Records contained in a dataset:
########################################

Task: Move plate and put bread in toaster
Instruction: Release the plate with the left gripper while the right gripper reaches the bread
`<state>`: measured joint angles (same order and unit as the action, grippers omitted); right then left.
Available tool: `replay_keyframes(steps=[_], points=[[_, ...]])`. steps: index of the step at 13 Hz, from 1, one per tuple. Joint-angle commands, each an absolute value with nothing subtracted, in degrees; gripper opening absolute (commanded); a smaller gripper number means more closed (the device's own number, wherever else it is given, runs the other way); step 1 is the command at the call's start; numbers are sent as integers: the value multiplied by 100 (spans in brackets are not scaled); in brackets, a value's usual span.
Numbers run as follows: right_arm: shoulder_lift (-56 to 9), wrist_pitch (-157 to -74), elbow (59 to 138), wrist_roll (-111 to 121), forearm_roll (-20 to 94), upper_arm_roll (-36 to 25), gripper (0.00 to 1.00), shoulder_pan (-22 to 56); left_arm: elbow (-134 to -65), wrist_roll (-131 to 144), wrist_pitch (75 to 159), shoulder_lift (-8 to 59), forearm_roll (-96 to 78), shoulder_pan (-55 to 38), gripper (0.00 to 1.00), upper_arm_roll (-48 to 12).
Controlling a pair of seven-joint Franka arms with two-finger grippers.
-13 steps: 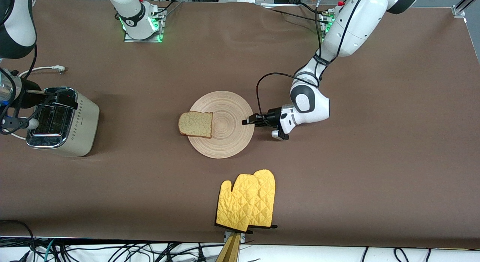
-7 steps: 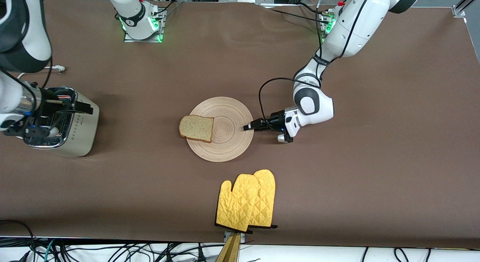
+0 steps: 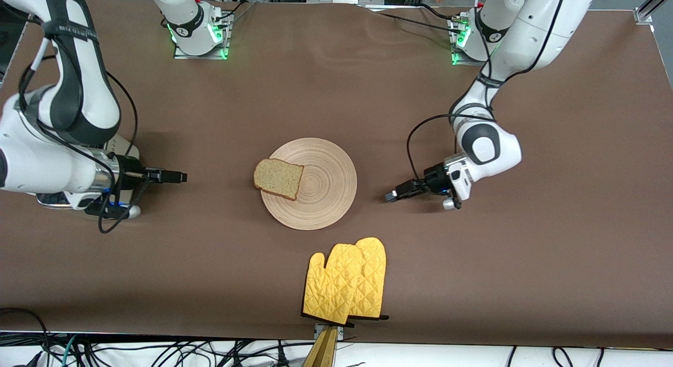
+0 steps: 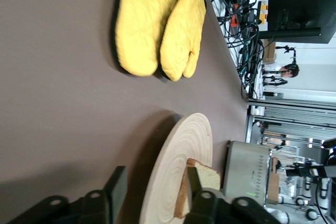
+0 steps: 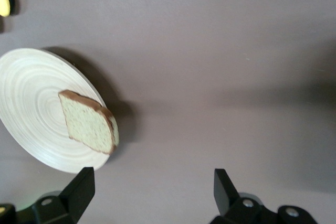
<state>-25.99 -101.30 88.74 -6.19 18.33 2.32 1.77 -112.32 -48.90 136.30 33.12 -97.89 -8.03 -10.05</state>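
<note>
Toaster clear from left wrist

My right arm covers most of toaster in front view; only corner shows. Left wrist view: plate cut by frame edge, bread partly blocked by my finger.

My left gripper hangs low, fingers parted. My right gripper extends level, fingers spread wide.
</note>
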Motion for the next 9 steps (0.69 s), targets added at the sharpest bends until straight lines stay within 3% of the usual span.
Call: replay_keyframes(steps=[1,9], points=[[-2663,-10773,9227,-668,2109,237,100,447,-11575,-4940,13562,2884,-9004,-397,100,-1037],[-3365,-11635,9377,-571,2707,237,100,931,-11374,-2814,12693,1593,-3871,1230,100,-1177]])
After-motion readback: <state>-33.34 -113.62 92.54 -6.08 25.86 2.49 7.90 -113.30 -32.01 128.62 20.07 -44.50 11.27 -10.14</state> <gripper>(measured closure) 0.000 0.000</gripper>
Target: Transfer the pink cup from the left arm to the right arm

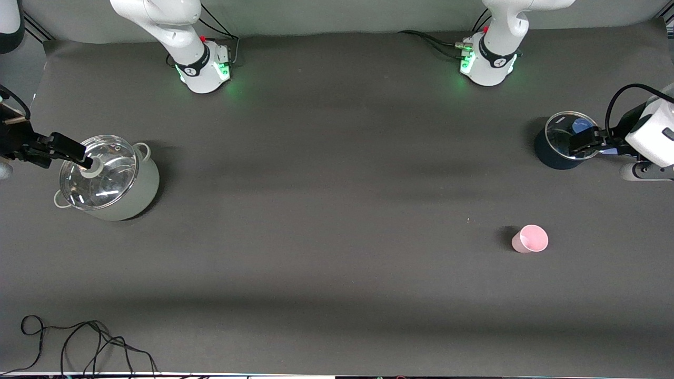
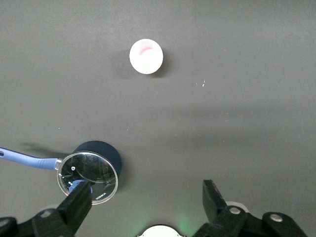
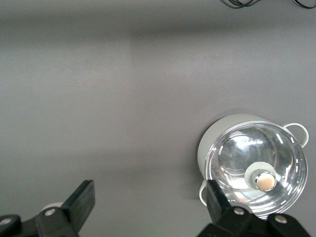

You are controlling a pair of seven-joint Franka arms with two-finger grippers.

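Observation:
The pink cup [image 1: 530,238] stands upright on the dark mat toward the left arm's end of the table, nearer to the front camera than the dark blue pot. It also shows in the left wrist view [image 2: 146,56], seen from above. My left gripper [image 1: 584,141] hangs open and empty over the dark blue pot, apart from the cup; its jaws stand wide apart in the left wrist view [image 2: 146,190]. My right gripper [image 1: 73,152] is open and empty over the grey pot's lid at the right arm's end, with bare mat between its fingers in the right wrist view [image 3: 149,190].
A dark blue pot [image 1: 555,155] with a glass lid [image 2: 88,171] and a blue handle [image 2: 29,159] sits at the left arm's end. A grey pot [image 1: 134,192] with a glass lid [image 3: 256,170] sits at the right arm's end. Black cables [image 1: 79,342] lie at the near edge.

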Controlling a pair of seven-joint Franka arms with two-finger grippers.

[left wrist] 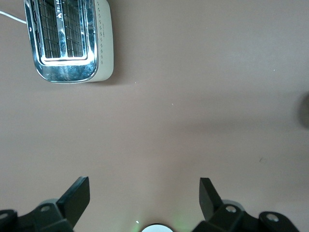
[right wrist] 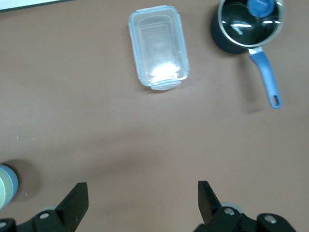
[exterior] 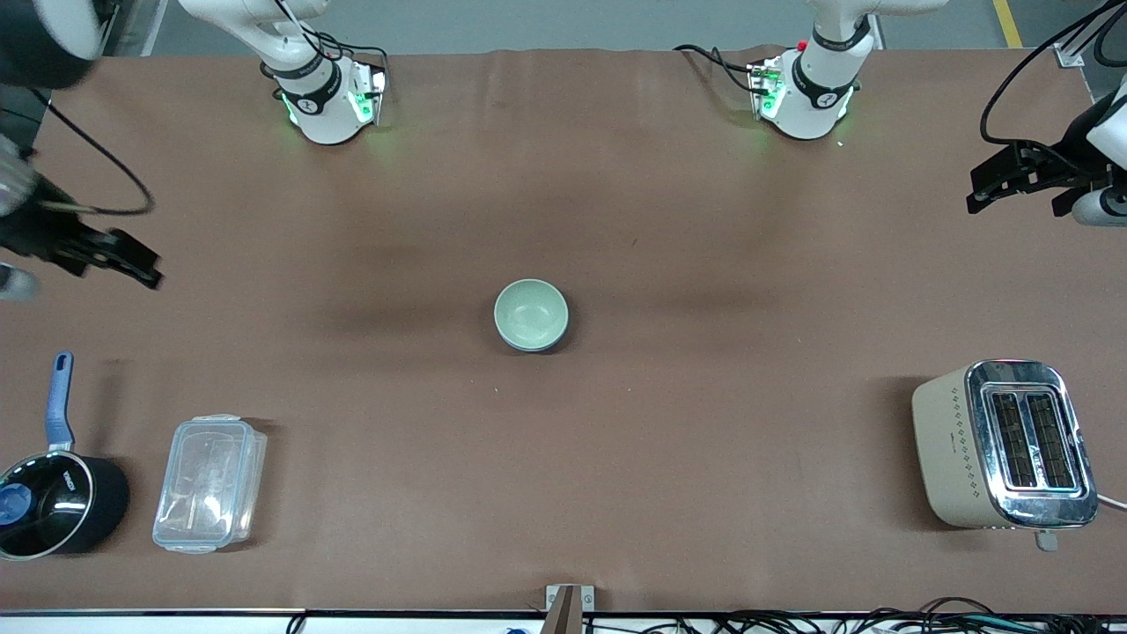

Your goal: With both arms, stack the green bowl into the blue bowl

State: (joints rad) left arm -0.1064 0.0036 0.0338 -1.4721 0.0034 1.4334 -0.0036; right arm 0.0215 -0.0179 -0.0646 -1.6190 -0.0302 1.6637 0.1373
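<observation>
both grippers (left wrist: pixel 144 198) (right wrist: pixel 142 200) open, well apart from green bowl (exterior: pixel 531 314)

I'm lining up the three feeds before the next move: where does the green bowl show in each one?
Front view: the green bowl sits mid-table, seemingly nested in the blue bowl.
Left wrist view: not identifiable; only a dark blur at one edge.
Right wrist view: a sliver at the picture's edge, blue rim around it.
Shared landmark: the clear plastic container shows in the front and right wrist views.
</observation>
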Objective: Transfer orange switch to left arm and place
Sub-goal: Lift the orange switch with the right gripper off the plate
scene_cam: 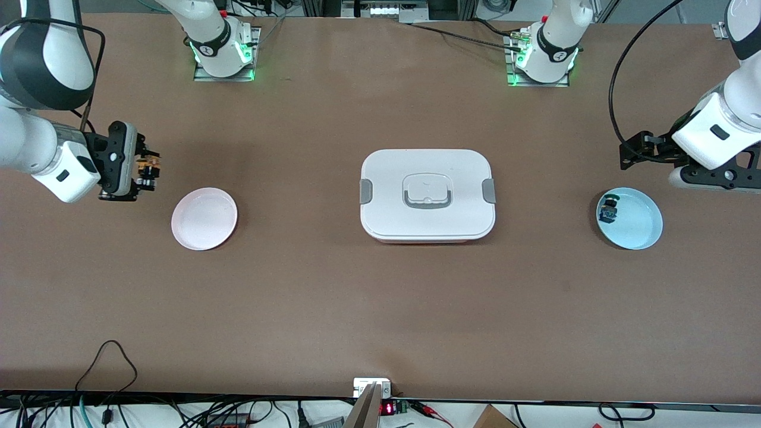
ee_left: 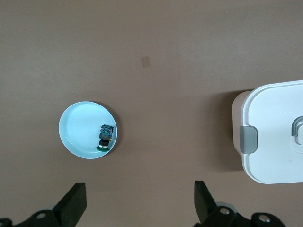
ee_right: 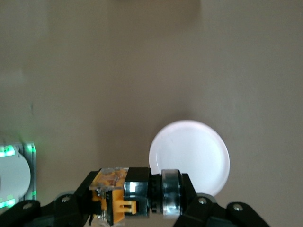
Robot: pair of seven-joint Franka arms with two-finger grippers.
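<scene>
My right gripper (scene_cam: pixel 147 169) is shut on the orange switch (scene_cam: pixel 145 166) and holds it in the air over bare table, beside the pale pink plate (scene_cam: pixel 204 218), toward the right arm's end. In the right wrist view the orange switch (ee_right: pixel 135 194) lies crosswise between the fingers, with the pink plate (ee_right: pixel 189 156) below. The white lidded box (scene_cam: pixel 427 194) stands at the table's middle. My left gripper (scene_cam: pixel 642 151) is open and empty, up over the table by the light blue plate (scene_cam: pixel 636 223). Its fingers (ee_left: pixel 75 203) stand wide apart.
A blue-green and black switch (scene_cam: pixel 609 208) lies in the blue plate, also seen in the left wrist view (ee_left: pixel 105 136). The box's latched end (ee_left: pixel 248 139) shows in the left wrist view. Both arm bases stand along the table's edge farthest from the front camera.
</scene>
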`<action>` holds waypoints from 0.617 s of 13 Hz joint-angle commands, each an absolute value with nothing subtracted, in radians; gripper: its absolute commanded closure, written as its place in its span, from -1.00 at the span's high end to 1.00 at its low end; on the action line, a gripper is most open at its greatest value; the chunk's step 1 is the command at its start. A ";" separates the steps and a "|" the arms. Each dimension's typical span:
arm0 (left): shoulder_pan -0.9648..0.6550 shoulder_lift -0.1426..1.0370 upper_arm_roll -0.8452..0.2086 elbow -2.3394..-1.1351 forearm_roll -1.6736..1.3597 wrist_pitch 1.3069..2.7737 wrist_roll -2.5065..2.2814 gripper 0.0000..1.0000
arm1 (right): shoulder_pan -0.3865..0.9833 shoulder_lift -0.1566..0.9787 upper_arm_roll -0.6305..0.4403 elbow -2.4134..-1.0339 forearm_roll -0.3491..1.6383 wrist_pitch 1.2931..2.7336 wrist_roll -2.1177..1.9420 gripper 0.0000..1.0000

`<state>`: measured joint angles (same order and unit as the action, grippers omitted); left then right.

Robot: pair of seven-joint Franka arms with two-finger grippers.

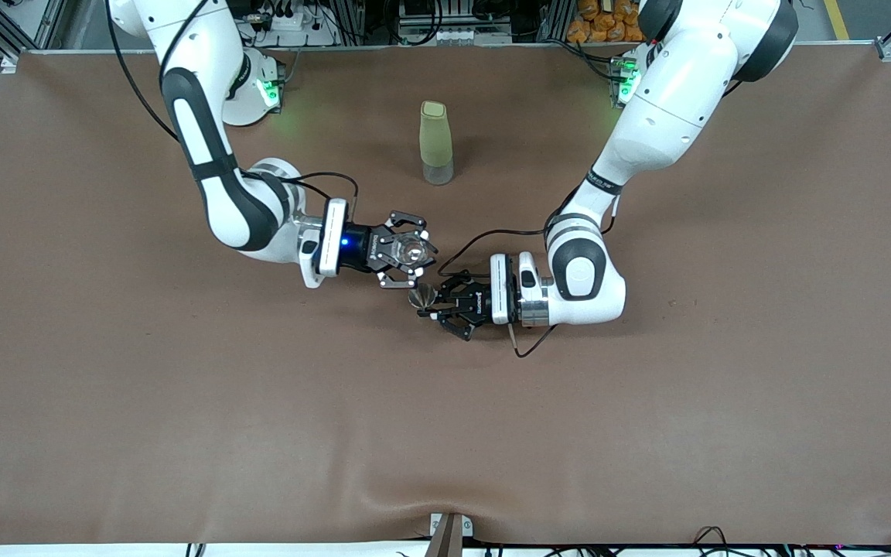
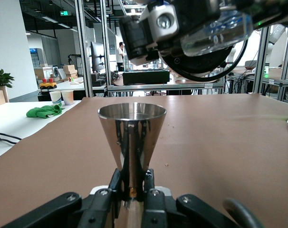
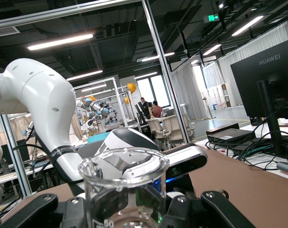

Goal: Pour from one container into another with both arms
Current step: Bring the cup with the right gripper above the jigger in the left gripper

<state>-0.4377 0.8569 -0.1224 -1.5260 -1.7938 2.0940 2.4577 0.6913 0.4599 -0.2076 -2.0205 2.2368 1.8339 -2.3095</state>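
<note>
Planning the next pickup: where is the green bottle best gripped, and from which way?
Grip the green bottle around its middle, coming in level from the side. It stands upright and alone, tall and slim, with open table all around it.

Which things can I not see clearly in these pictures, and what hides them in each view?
- Clear beaker in the right gripper: whether it holds liquid. Right wrist view cuts off its lower part; front view too small.
- Metal cone cup in the left gripper: its inside. Left wrist view is side-on; front view too small.
- Green bottle: contents hidden by its opaque sleeve in the front view.
</note>
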 commanded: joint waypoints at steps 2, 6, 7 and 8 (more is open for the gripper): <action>-0.449 0.862 -0.114 -1.520 -1.835 2.103 2.488 -1.00 | 0.704 0.495 -0.186 -1.976 2.304 1.848 -2.324 -1.00; -0.451 0.862 -0.114 -1.520 -1.836 2.103 2.485 -1.00 | 0.701 0.495 -0.169 -1.973 2.315 1.864 -2.318 -1.00; -0.451 0.862 -0.114 -1.520 -1.836 2.103 2.484 -1.00 | 0.698 0.495 -0.169 -1.976 2.315 1.864 -2.307 -1.00; -0.451 0.861 -0.114 -1.520 -1.836 2.103 2.482 -1.00 | 0.695 0.495 -0.169 -1.977 2.313 1.864 -2.281 -1.00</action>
<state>-0.4377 0.8606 -0.1219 -1.5260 -1.7973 2.0941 2.4585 0.6942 0.4837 -0.1699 -1.9938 2.2821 1.8564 -2.3047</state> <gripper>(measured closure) 0.789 0.828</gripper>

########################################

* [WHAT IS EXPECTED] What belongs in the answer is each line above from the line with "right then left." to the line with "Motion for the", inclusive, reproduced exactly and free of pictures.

* [RESULT BELOW]
`<state>`: measured joint angles (same order and unit as the action, grippers omitted); right then left.
Available tool: `replay_keyframes(steps=[_], points=[[_, ...]])`. steps: index of the step at 13 Hz, from 1, one per tuple. Joint-angle commands, each an absolute value with nothing subtracted, in degrees; gripper opening absolute (commanded); a smaller gripper number means more closed (the device's own number, wherever else it is given, runs the other way); step 1 is the command at the call's start; numbers are sent as integers: the value multiplied by 100 (spans in brackets are not scaled); in brackets, a value's usual span.
Numbers run as follows: right_arm: shoulder_lift (-56 to 9), wrist_pitch (-157 to -74), elbow (59 to 138), wrist_roll (-111 to 121), forearm_roll (-20 to 94), upper_arm_roll (-36 to 25), gripper (0.00 to 1.00), shoulder_pan (-22 to 56); left_arm: elbow (-134 to -65), wrist_roll (-131 to 144), wrist_pitch (75 to 159), shoulder_lift (-8 to 59), forearm_roll (-96 to 78), shoulder_pan (-55 to 38), gripper (0.00 to 1.00), upper_arm_roll (-48 to 12).
Controlling a pair of seven-joint Franka arms with two-finger grippers.
-13 steps: 
-7 steps: 
+0 steps: 
+0 steps: 
+0 steps: 
<state>-25.99 -101.30 88.74 -6.19 18.33 2.32 1.77 -112.32 -48.90 136.30 33.12 -97.89 -8.03 -10.05</state>
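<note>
Toaster clear from left wrist

My right arm covers most of toaster in front view; only corner shows. Left wrist view: plate cut by frame edge, bread partly blocked by my finger.

My left gripper hangs low, fingers parted. My right gripper extends level, fingers spread wide.
</note>
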Motion for the next 9 steps (0.69 s), targets added at the sharpest bends until straight lines stay within 3% of the usual span.

The exercise contains no remaining tasks.